A especialista defende que tem havido um interesse crescente pela Medicina Sensível ao Sexo e Género (Sex and Gender Sensitive Medicine – SGSM – no original) nos últimos anos, no entanto, ela ainda é pouco ensinada nos currículos médicos, o que significa que o conhecimento é transmitido de forma irregular. “Além disso, embora tenhamos algum conhecimento em alguns campos, como cardiologia, essas informações muitas vezes podem não ser suficientes para entrar nas ‘guidelines’ e, portanto, a implementação prática ainda é limitada”, conclui.
Uma questão de investigação e de formação
Um artigo publicado no início de julho na revista Nature Communications chama a atenção para um aspeto pouco falado acerca da pandemia: a falta de importância que os ensaios clínicos sobre a covid-19 têm dado às questões de sexo e género. Sabe-se que os homens estão mais vulneráveis a doença severa, são mais hospitalizados e morrem mais, declaram os autores. Apesar disso, dos quase 4500 estudos clínicos registados sobre o SARS-CoV-2 e a COVID-19 que analisaram, apenas 4% planeia explicitamente abordar as diferenças de sexo e género na sua análise.
Para Sabine Oertelt-Prigione, uma das autoras do trabalho, essas análises específicas por sexo são uma das mais importantes formas de mitigar o problema do viés. “E precisamos também de conceber estudos específicos que preencham as lacunas de conhecimento identificadas, para que possamos expandir as ‘guidelines’ médicas atuais para que incluam informações específicas do sexo”, refere.
Durante muitas décadas – e até há cerca de 20 anos -, os ensaios clínicos para novas moléculas foram feitos sobretudo com homens adultos, sendo depois os resultados extrapolados para outros grupos, incluindo as mulheres adultas. O impacto desses dados desajustados ainda se faz sentir hoje em dia: em 2020, um estudo da Universidade de Berkeley e da Universidade de Chicago (EUA) mostrou que as mulheres são muito mais propensas a sofrerem efeitos secundários adversos de medicamentos antidepressivos, analgésicos e antiepiléticos porque, tipicamente, as dosagens foram baseadas em ensaios clínicos conduzidos quase exclusivamente em homens.
Hoje, o equilíbrio é maior e geralmente os ensaios incluem homens e mulheres em igual proporção, mas as análises específicas por sexo ou género ainda não são a norma – como mostra o caso concreto dos ensaios clínicos relacionados com a covid.
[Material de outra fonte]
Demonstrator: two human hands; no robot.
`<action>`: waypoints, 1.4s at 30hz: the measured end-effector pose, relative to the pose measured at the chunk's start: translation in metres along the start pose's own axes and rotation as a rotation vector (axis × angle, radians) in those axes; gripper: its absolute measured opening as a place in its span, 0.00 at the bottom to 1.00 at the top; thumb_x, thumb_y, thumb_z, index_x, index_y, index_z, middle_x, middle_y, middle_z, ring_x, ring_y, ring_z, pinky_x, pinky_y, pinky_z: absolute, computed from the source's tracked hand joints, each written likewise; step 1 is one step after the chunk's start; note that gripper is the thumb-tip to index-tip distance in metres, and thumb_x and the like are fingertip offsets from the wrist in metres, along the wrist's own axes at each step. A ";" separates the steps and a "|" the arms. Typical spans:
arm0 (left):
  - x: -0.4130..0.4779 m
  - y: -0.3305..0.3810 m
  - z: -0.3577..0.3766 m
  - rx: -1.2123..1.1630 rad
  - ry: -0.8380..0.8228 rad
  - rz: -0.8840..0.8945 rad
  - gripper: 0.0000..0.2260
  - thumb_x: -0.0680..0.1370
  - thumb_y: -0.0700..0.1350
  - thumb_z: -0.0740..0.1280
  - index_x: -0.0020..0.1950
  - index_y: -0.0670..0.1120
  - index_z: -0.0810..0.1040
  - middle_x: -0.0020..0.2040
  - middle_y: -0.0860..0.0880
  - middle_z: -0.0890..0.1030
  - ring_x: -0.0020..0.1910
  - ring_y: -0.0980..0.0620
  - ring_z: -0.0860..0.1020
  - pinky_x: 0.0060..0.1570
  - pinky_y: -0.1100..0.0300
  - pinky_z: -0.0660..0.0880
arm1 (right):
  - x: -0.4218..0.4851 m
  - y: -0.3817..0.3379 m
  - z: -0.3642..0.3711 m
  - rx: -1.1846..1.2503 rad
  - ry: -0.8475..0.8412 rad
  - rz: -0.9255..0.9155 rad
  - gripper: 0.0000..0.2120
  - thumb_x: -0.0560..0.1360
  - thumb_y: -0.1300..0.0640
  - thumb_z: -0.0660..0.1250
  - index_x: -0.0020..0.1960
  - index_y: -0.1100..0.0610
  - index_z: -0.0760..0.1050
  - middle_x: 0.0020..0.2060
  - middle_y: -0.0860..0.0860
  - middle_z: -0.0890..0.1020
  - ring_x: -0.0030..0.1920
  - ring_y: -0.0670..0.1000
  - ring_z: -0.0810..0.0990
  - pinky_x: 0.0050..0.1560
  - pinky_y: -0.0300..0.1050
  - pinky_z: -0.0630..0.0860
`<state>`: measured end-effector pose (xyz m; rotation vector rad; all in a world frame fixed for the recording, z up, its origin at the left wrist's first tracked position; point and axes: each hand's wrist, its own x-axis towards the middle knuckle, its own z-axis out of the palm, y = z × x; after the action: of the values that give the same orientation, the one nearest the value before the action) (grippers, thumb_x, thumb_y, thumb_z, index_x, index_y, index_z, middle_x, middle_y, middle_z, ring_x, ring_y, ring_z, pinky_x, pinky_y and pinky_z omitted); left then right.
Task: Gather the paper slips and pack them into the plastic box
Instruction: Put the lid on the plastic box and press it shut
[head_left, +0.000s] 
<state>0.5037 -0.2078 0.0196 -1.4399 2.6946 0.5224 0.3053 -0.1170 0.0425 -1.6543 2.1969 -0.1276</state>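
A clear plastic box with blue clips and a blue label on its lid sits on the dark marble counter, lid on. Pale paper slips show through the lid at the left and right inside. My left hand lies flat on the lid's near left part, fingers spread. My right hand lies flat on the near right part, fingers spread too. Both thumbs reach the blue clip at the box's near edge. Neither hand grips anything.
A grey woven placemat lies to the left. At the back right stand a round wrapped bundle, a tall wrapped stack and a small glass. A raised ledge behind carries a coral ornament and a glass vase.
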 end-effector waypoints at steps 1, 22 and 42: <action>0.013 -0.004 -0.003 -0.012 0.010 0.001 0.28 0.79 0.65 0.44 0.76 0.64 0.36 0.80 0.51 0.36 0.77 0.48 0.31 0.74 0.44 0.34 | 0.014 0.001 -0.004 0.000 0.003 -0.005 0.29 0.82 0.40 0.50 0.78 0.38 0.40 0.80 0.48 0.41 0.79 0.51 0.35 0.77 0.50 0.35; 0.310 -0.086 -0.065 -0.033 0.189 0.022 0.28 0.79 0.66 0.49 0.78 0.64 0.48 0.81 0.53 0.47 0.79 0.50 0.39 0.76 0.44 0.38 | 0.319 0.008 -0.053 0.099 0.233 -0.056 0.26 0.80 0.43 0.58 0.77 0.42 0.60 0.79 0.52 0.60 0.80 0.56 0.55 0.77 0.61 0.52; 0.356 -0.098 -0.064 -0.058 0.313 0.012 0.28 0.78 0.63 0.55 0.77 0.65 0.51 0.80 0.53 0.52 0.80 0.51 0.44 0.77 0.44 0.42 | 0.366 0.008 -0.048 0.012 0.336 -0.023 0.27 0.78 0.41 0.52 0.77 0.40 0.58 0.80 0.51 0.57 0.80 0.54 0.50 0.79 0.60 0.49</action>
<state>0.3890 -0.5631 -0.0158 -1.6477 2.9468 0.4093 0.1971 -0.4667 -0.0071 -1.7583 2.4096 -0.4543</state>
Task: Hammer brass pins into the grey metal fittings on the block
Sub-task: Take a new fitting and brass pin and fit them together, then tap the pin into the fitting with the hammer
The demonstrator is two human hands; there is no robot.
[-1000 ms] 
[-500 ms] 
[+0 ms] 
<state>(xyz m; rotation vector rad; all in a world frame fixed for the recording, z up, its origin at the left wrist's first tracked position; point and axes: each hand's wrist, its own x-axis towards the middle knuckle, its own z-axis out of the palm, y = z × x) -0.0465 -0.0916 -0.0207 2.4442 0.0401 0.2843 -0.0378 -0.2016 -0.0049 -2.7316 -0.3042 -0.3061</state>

Apesar disso, um grande número de estudos mostra que essa análise seria essencial, já que os sintomas, fatores de risco, eficácia dos medicamentos e efeitos secundários podem ser diferentes em homens e mulheres.
Amélia Augusto, que leciona sociologia da saúde em vários cursos de saúde, entre eles em medicina, defende que é necessário incluir nos currículos conteúdos sobre as diferenças de sexo e género, com vista a evitar avaliações e decisões baseadas neste viés. Mas garante que a principal frente de atuação deve ser mais ampla. “A medicina não é neutra, o conhecimento e as práticas médicas são influenciadas pelas questões de género e pelos estereótipos de género existentes na sociedade. E o viés de género na medicina ocorre, precisamente, como resultado dessa influência.” É ela que deve ser combatida em primeiro lugar.